Items from a dataset:
• • • •

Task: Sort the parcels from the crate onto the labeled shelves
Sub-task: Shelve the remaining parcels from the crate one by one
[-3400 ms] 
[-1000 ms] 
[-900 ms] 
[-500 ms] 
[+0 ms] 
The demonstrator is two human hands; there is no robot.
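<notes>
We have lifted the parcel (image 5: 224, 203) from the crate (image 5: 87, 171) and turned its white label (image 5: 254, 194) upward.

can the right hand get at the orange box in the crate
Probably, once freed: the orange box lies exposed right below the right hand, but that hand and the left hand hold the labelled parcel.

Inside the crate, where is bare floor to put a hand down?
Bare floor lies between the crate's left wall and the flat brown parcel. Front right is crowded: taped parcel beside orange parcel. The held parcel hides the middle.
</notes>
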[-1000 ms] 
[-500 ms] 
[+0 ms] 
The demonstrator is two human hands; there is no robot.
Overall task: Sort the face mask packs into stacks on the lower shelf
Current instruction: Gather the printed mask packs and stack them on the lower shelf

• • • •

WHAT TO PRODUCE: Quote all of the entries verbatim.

WRITTEN RESPONSE:
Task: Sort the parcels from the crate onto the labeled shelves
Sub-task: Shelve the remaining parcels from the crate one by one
[-3400 ms] 
[-1000 ms] 
[-900 ms] 
[-500 ms] 
[+0 ms] 
The demonstrator is two human hands; there is no robot.
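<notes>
We have lifted the parcel (image 5: 224, 203) from the crate (image 5: 87, 171) and turned its white label (image 5: 254, 194) upward.

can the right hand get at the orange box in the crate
Probably, once freed: the orange box lies exposed right below the right hand, but that hand and the left hand hold the labelled parcel.

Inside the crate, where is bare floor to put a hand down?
Bare floor lies between the crate's left wall and the flat brown parcel. Front right is crowded: taped parcel beside orange parcel. The held parcel hides the middle.
</notes>
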[-1000 ms] 
[-500 ms] 
[+0 ms] 
The demonstrator is two human hands; there is no robot.
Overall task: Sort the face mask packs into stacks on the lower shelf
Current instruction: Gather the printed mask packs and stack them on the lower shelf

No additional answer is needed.